Task item:
Copy out exactly the stretch below, from the line with "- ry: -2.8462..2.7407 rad" through the line with "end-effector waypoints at", both included; the pictures stay out.

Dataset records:
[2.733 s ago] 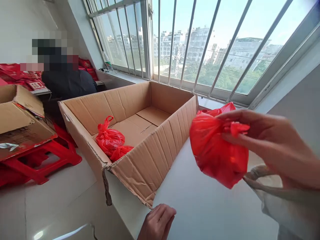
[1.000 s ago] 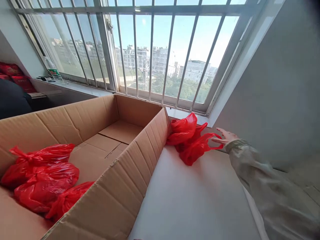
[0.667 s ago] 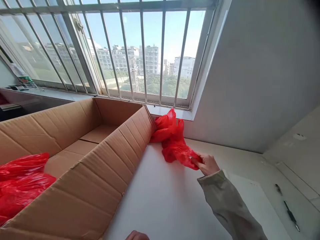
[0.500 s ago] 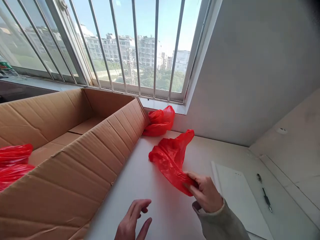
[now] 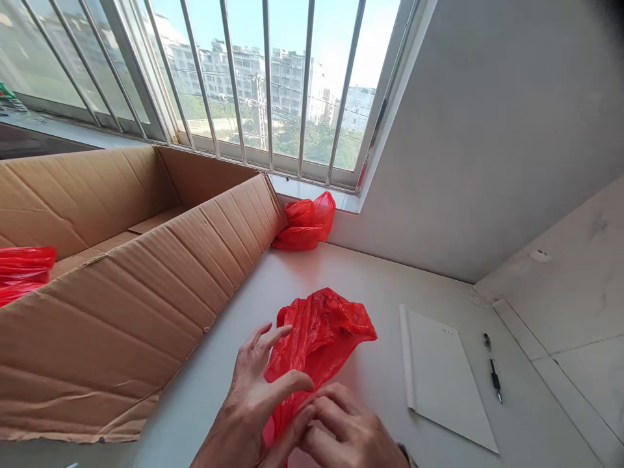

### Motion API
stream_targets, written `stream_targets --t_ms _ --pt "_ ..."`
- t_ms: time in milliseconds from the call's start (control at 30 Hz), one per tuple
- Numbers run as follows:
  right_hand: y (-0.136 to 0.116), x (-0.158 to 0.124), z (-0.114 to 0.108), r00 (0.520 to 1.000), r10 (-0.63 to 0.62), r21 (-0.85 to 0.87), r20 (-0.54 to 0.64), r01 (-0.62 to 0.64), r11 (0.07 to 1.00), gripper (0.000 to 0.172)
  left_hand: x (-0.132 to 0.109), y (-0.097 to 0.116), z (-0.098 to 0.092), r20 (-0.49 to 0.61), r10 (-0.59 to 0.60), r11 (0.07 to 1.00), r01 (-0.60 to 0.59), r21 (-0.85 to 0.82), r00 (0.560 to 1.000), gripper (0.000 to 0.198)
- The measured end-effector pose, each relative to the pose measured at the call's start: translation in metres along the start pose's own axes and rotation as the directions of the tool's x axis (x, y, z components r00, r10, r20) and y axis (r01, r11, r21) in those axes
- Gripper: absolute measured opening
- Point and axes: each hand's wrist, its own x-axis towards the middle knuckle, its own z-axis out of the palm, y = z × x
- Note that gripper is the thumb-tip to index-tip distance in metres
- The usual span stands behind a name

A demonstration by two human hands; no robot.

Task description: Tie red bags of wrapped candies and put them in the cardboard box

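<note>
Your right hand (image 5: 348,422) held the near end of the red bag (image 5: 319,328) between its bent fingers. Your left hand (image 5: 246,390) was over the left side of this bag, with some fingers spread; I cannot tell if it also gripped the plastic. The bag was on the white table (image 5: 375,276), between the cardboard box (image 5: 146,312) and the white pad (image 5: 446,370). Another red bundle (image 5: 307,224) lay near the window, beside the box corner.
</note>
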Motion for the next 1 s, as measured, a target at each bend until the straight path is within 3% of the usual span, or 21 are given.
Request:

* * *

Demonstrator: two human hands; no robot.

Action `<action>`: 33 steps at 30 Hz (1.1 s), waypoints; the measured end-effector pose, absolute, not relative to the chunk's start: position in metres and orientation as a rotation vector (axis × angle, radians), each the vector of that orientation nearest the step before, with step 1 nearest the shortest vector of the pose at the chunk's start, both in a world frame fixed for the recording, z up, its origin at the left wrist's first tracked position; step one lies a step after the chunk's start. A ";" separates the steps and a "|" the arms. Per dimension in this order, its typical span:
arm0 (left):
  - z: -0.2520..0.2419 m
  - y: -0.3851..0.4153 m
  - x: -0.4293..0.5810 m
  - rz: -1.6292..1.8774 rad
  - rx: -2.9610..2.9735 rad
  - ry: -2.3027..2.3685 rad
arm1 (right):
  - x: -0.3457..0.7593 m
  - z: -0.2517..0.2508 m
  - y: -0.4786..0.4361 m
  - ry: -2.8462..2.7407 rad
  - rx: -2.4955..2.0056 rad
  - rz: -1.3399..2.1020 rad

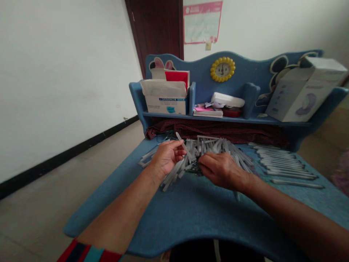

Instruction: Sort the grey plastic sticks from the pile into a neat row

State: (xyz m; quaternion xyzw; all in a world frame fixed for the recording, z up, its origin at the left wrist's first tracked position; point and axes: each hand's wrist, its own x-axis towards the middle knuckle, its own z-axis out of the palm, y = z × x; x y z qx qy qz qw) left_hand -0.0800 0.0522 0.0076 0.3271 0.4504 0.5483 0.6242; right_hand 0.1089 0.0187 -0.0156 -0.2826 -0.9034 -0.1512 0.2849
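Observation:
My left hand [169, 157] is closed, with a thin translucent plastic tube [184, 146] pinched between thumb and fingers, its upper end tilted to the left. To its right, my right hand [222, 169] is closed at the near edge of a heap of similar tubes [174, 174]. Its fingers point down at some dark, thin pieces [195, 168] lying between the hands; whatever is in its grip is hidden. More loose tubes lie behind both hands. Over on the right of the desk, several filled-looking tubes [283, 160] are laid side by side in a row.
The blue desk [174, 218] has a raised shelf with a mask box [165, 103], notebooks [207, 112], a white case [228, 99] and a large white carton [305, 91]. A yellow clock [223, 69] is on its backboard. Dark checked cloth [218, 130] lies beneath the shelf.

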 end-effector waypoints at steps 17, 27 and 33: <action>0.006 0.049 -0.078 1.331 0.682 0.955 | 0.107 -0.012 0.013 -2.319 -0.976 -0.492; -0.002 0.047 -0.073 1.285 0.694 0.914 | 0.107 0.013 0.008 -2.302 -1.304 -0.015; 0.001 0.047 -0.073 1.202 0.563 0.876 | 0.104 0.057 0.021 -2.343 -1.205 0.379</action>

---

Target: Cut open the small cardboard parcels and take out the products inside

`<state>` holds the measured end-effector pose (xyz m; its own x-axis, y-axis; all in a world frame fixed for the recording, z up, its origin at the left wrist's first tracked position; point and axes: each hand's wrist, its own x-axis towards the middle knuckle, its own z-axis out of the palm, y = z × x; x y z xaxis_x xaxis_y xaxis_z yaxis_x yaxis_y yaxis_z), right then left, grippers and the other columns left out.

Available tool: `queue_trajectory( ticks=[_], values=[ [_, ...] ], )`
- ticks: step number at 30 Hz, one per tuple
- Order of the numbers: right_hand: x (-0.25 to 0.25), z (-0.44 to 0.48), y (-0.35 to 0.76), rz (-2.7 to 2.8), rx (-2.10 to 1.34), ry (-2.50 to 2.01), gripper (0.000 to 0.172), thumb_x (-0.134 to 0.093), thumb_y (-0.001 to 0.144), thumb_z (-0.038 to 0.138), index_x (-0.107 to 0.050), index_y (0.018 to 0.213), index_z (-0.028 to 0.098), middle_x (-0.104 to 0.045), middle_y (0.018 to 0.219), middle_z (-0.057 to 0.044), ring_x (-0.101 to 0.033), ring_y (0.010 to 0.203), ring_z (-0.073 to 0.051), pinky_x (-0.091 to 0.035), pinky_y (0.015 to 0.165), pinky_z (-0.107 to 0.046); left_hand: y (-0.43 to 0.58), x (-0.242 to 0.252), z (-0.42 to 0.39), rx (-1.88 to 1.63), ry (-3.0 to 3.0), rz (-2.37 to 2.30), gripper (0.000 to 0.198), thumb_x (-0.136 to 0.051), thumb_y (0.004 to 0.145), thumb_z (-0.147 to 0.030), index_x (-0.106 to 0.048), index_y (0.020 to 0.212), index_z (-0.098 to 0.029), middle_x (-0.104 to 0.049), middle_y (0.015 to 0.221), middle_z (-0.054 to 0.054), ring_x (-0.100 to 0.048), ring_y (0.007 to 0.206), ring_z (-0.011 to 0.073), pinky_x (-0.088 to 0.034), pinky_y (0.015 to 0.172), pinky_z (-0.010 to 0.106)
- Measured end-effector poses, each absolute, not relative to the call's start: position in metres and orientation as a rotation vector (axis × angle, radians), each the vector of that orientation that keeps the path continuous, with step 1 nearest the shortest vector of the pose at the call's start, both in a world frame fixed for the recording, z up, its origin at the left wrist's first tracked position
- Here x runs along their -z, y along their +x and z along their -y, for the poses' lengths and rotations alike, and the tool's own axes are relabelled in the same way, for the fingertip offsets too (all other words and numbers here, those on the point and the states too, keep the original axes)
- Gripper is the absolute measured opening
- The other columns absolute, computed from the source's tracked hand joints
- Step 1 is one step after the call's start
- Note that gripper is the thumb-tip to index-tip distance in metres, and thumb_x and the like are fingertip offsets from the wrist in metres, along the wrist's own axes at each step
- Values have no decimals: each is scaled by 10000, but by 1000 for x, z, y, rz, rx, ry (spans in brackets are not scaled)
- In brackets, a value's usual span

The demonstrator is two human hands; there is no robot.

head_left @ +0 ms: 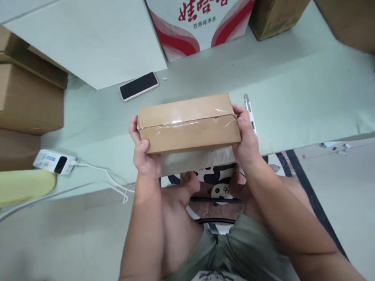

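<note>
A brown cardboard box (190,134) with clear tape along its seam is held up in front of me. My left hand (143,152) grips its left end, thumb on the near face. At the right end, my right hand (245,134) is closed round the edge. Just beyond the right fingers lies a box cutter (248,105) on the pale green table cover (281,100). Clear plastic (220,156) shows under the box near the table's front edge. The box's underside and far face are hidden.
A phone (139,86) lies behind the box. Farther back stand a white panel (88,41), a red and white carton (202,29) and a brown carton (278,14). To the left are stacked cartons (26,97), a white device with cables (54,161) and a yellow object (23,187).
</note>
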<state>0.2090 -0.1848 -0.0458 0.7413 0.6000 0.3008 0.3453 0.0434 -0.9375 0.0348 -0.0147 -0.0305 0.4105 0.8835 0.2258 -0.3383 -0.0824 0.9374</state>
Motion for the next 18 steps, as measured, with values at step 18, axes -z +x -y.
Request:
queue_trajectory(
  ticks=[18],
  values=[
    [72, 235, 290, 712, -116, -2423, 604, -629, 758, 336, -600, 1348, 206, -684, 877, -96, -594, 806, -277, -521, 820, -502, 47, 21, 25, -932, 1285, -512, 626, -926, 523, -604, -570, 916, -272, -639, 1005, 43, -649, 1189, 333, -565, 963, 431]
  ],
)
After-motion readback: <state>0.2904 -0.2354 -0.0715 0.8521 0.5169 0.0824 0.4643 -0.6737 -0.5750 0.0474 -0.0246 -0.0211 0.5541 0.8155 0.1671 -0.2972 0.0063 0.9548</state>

Task answer:
  - ry: -2.8462..2.7407 rad
  - rx: -2.4955..2.0056 rad
  - rz: -1.3399..2.1020 rad


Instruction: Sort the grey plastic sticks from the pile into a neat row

State: (xyz m; quaternion xyzw; all in a world frame fixed for the recording, z up, its origin at the left wrist's first tracked position; point and axes: each hand's wrist, its own x-axis towards the middle knuckle, its own z-axis out of the palm, y = z × x; x y z qx qy qz qw) left_hand -0.0800 0.0522 0.0076 0.3271 0.4504 0.5483 0.6242; right_hand 0.1089 0.0187 -0.0156 -0.2826 -0.9034 -0.1512 0.2849
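Observation:
My left hand [169, 157] is closed, with a thin translucent plastic tube [184, 146] pinched between thumb and fingers, its upper end tilted to the left. To its right, my right hand [222, 169] is closed at the near edge of a heap of similar tubes [174, 174]. Its fingers point down at some dark, thin pieces [195, 168] lying between the hands; whatever is in its grip is hidden. More loose tubes lie behind both hands. Over on the right of the desk, several filled-looking tubes [283, 160] are laid side by side in a row.
The blue desk [174, 218] has a raised shelf with a mask box [165, 103], notebooks [207, 112], a white case [228, 99] and a large white carton [305, 91]. A yellow clock [223, 69] is on its backboard. Dark checked cloth [218, 130] lies beneath the shelf.
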
 end-effector waypoints at steps 17, 27 and 33: <action>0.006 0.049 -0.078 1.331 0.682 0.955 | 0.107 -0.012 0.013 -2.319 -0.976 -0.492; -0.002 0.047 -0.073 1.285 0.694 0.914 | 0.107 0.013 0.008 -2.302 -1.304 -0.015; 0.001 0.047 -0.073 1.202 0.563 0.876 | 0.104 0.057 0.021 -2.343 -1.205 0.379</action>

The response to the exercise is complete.